» **Task instructions**: All lines below are to be transcribed exactly.

» **Provided material**:
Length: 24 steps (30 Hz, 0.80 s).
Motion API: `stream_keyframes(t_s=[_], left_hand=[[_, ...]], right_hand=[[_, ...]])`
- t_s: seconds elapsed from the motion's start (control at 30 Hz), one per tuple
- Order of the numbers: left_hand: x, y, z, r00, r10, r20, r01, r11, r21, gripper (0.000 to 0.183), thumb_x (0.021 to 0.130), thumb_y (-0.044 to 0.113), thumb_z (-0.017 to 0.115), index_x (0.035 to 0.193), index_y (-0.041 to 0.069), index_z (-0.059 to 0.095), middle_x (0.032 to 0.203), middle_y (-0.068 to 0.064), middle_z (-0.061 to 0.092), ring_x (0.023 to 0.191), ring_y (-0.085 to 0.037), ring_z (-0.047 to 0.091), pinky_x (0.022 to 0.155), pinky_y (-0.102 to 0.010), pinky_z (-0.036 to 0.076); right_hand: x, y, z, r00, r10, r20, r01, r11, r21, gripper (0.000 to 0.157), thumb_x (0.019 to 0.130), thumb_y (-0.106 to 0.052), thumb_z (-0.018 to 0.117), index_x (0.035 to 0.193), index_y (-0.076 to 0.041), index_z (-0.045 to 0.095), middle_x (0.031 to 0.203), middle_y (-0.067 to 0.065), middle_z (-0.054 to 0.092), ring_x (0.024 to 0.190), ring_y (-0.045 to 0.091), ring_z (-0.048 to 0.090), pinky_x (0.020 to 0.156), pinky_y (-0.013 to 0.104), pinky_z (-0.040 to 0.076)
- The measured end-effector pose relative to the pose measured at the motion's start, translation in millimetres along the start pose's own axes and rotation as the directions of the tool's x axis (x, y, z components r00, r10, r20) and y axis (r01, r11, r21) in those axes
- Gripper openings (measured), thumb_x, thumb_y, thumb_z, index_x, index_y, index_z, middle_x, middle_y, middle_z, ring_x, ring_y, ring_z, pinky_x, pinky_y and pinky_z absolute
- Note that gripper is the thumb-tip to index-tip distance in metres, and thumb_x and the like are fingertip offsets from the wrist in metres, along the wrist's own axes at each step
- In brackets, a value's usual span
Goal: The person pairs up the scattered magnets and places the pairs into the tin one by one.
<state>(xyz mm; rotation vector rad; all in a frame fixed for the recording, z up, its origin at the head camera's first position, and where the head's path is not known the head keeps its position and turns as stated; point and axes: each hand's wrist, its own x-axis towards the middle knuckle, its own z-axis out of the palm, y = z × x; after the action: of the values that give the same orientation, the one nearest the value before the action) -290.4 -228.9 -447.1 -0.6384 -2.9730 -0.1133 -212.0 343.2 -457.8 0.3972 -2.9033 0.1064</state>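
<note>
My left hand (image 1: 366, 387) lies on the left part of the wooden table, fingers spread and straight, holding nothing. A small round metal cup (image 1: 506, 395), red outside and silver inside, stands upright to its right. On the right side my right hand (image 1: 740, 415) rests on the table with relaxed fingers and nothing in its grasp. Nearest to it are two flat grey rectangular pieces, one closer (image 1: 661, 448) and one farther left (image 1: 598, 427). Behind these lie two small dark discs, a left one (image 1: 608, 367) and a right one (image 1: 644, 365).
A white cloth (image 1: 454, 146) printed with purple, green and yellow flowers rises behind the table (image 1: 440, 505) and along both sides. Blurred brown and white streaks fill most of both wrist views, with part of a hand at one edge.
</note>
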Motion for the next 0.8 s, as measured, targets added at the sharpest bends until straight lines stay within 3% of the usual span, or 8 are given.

» **Task solution**:
Length: 24 steps (30 Hz, 0.80 s).
Motion API: `stream_keyframes(t_s=[_], left_hand=[[_, ...]], right_hand=[[_, ...]])`
- t_s: seconds elapsed from the motion's start (control at 30 Hz), one per tuple
- Order of the numbers: left_hand: x, y, z, r00, r10, r20, r01, r11, r21, gripper (0.000 to 0.183), thumb_x (0.021 to 0.130), thumb_y (-0.044 to 0.113), thumb_z (-0.017 to 0.115), index_x (0.035 to 0.193), index_y (-0.041 to 0.069), index_z (-0.059 to 0.095), middle_x (0.032 to 0.203), middle_y (-0.068 to 0.064), middle_z (-0.061 to 0.092), ring_x (0.023 to 0.191), ring_y (-0.085 to 0.037), ring_z (-0.047 to 0.091), pinky_x (0.022 to 0.155), pinky_y (-0.102 to 0.010), pinky_z (-0.036 to 0.076); right_hand: x, y, z, r00, r10, r20, r01, r11, r21, gripper (0.000 to 0.157), thumb_x (0.019 to 0.130), thumb_y (-0.106 to 0.052), thumb_z (-0.018 to 0.117), index_x (0.035 to 0.193), index_y (-0.076 to 0.041), index_z (-0.045 to 0.095), middle_x (0.031 to 0.203), middle_y (-0.067 to 0.065), middle_z (-0.054 to 0.092), ring_x (0.024 to 0.190), ring_y (-0.045 to 0.091), ring_z (-0.048 to 0.090), pinky_x (0.020 to 0.156), pinky_y (-0.013 to 0.104), pinky_z (-0.040 to 0.076)
- The measured end-effector pose relative to the pose measured at the motion's start, translation in millimetres along the start pose's own axes and rotation as the directions of the tool's x axis (x, y, z components r00, r10, r20) and y axis (r01, r11, r21) in those axes
- Gripper openings (measured), thumb_x, thumb_y, thumb_z, index_x, index_y, index_z, middle_x, middle_y, middle_z, ring_x, ring_y, ring_z, pinky_x, pinky_y and pinky_z absolute
- Note that gripper is the thumb-tip to index-tip distance in metres, and thumb_x and the like are fingertip offsets from the wrist in metres, along the wrist's own axes at each step
- In brackets, a value's usual span
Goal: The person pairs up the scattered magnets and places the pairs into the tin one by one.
<state>(xyz mm; rotation vector rad; all in a frame fixed for the recording, z up, its origin at the head camera's first position, and where the head's path is not known the head keeps its position and turns as stated; point and axes: each hand's wrist, its own x-axis towards the middle knuckle, its own z-axis out of the palm, y = z × x; after the action: of the values that give the same orientation, the one nearest the value before the action) -290.4 -228.9 -447.1 -0.6384 -2.9730 -0.1133 -212.0 343.2 -457.8 0.3972 -2.9033 0.1064</state>
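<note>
My left hand (image 1: 366, 387) lies on the left part of the wooden table, fingers spread and straight, holding nothing. A small round metal cup (image 1: 506, 395), red outside and silver inside, stands upright to its right. On the right side my right hand (image 1: 740, 415) rests on the table with relaxed fingers and nothing in its grasp. Nearest to it are two flat grey rectangular pieces, one closer (image 1: 661, 448) and one farther left (image 1: 598, 427). Behind these lie two small dark discs, a left one (image 1: 608, 367) and a right one (image 1: 644, 365).
A white cloth (image 1: 454, 146) printed with purple, green and yellow flowers rises behind the table (image 1: 440, 505) and along both sides. Blurred brown and white streaks fill most of both wrist views, with part of a hand at one edge.
</note>
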Motion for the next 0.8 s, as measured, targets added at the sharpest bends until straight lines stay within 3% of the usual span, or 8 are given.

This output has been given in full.